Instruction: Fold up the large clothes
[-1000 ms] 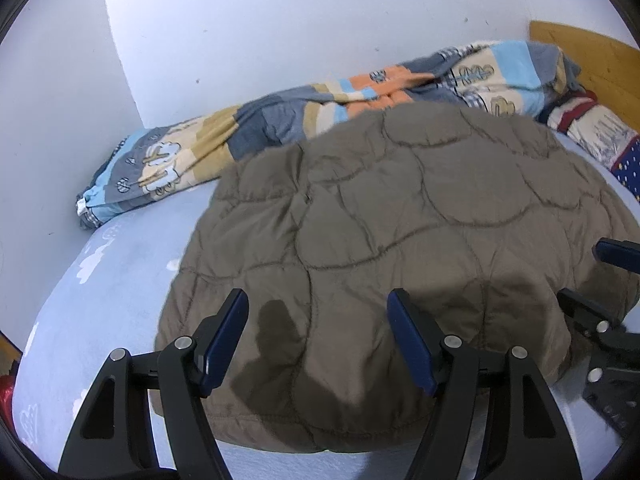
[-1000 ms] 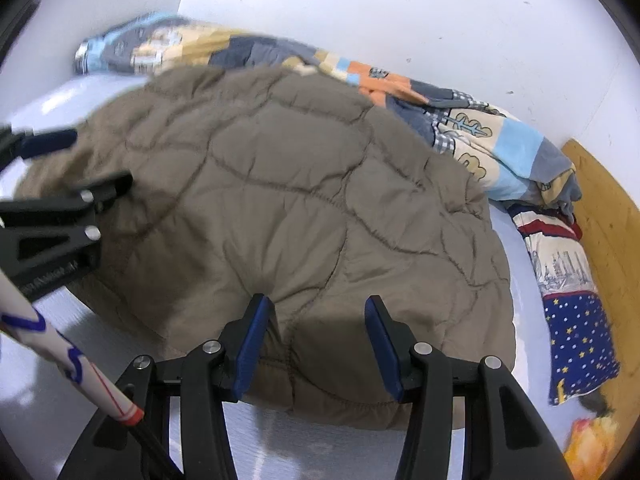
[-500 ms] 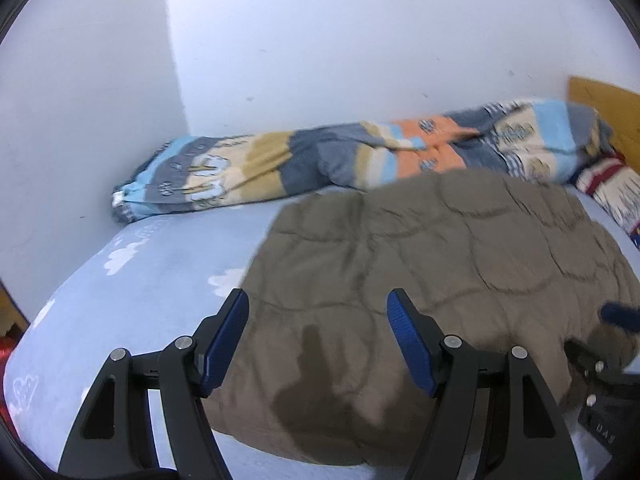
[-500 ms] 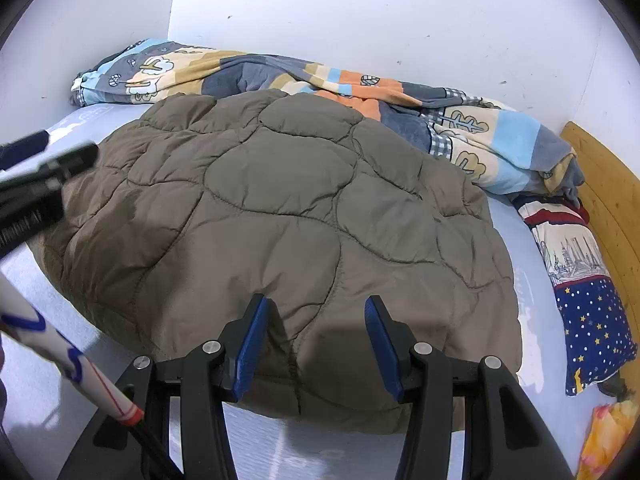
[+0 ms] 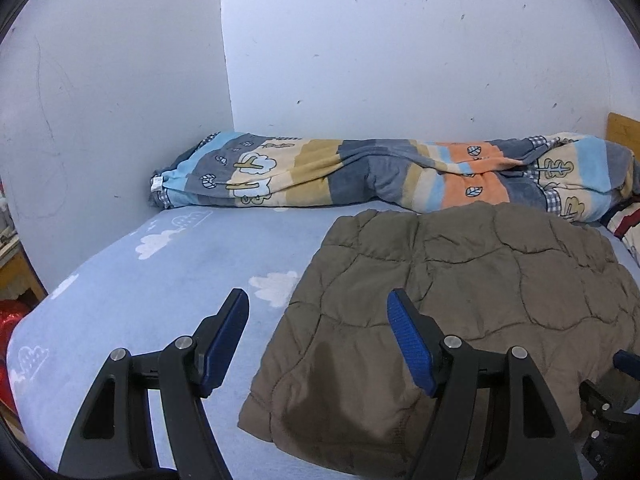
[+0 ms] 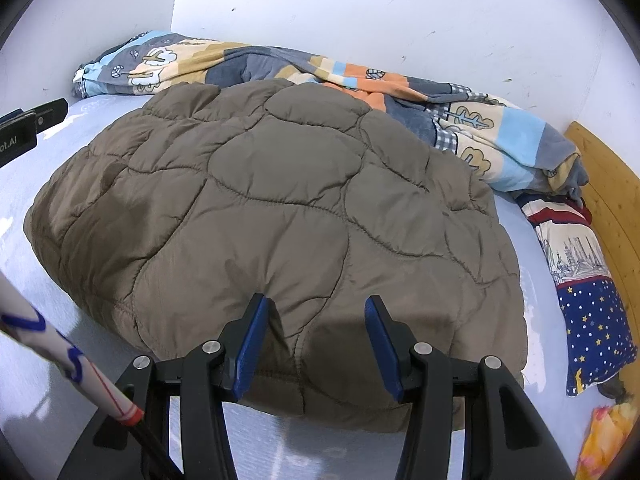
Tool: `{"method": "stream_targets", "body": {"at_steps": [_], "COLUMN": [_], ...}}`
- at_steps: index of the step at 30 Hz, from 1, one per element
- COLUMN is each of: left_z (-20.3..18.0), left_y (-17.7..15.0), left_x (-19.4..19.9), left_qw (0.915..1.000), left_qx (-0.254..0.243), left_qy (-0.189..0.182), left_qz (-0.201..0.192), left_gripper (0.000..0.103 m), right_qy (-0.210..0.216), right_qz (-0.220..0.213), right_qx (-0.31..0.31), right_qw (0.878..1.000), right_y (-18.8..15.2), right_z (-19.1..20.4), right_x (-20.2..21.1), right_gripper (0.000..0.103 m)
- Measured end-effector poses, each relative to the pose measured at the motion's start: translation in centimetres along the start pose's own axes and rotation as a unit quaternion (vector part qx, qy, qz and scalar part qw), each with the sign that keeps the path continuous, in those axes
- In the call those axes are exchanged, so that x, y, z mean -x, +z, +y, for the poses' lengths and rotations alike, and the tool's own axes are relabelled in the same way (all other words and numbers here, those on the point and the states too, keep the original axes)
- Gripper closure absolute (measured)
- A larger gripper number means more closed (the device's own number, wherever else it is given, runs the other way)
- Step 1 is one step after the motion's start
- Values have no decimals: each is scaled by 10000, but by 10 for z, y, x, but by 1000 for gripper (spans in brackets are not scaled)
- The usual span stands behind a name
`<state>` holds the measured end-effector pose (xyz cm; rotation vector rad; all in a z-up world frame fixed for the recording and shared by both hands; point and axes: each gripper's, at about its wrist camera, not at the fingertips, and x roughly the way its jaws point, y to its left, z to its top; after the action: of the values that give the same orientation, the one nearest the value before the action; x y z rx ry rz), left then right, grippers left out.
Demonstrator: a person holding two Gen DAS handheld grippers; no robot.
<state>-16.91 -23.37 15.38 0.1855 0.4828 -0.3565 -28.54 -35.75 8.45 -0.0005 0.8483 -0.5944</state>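
Note:
A brown quilted jacket (image 6: 280, 216) lies folded in a rounded heap on the light blue bed sheet (image 5: 168, 272). In the left wrist view the jacket (image 5: 460, 288) fills the right half. My left gripper (image 5: 318, 308) is open and empty, above the jacket's near left edge and the sheet. My right gripper (image 6: 316, 312) is open and empty, just above the jacket's near edge. The right gripper shows at the lower right of the left wrist view (image 5: 612, 392). The left gripper shows at the left edge of the right wrist view (image 6: 28, 124).
A rolled striped patterned blanket (image 5: 380, 176) lies along the back wall. A starred pillow (image 6: 588, 292) and a wooden headboard (image 6: 608, 184) are at the right. An orange item (image 6: 608, 436) sits at the bed's right corner. A white stick (image 6: 60, 356) crosses the lower left.
My left gripper has drawn back and to the left, off the jacket, so more bare sheet shows. My right gripper has pulled back slightly. Both stayed open.

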Motion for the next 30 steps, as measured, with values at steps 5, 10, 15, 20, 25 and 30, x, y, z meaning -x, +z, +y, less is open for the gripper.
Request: {"method": "stream_targets", "body": {"at_steps": [5, 10, 15, 20, 25, 30], "left_z": [-3, -4, -6, -8, -1, 18], "left_y": [-3, -3, -5, -6, -11, -28], "left_x": [2, 1, -2, -3, -26, -62], "left_qw": [10000, 10000, 9999, 9999, 9959, 9804], "left_qx": [-15, -34, -70, -70, 141, 501], "left_qy": [41, 68, 72, 59, -384, -662], "left_qz": [27, 52, 90, 139, 802, 1787], "left_gripper": [32, 32, 32, 32, 32, 32], "right_qy": [-4, -2, -11, 2, 251, 601], "right_qz": [23, 27, 28, 52, 237, 139], "right_qx": [25, 29, 29, 34, -83, -702], "right_qw": [10000, 10000, 10000, 10000, 9994, 9956], "right_y": [0, 0, 0, -1, -4, 1], "right_z": [1, 1, 1, 2, -3, -32], "right_x": [-2, -2, -2, -4, -15, -1], "right_gripper": [49, 49, 49, 49, 48, 48]}}
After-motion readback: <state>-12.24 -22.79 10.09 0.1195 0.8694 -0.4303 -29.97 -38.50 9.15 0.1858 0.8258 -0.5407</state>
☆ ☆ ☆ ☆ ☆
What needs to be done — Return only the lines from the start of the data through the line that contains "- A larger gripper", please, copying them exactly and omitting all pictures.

Reply to the exercise —
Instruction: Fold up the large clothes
[-1000 ms] 
[-1000 ms] 
[-500 ms] 
[-500 ms] 
[+0 ms] 
[+0 ms] 
Tool: `{"method": "stream_targets", "body": {"at_steps": [_], "COLUMN": [_], ...}}`
- at_steps: index of the step at 30 Hz, from 1, one per element
- COLUMN is each of: left_z (-20.3..18.0), left_y (-17.7..15.0), left_x (-19.4..19.9), left_qw (0.915..1.000), left_qx (-0.254..0.243), left_qy (-0.189..0.182), left_qz (-0.201..0.192), left_gripper (0.000..0.103 m), right_qy (-0.210..0.216), right_qz (-0.220..0.213), right_qx (-0.31..0.31), right_qw (0.878..1.000), right_y (-18.8..15.2), right_z (-19.1..20.4), right_x (-20.2..21.1), right_gripper (0.000..0.103 m)
- Measured end-effector poses, each relative to the pose measured at the motion's start: translation in centimetres along the start pose's own axes and rotation as a unit quaternion (vector part qx, qy, qz and scalar part qw), each with the sign that keeps the path continuous, in those axes
- In the call those axes are exchanged, so that x, y, z mean -x, +z, +y, for the poses' lengths and rotations alike, and the tool's own axes are relabelled in the same way (all other words and numbers here, those on the point and the states too, keep the original axes)
- Gripper closure absolute (measured)
- A larger gripper number means more closed (the device's own number, wherever else it is given, runs the other way)

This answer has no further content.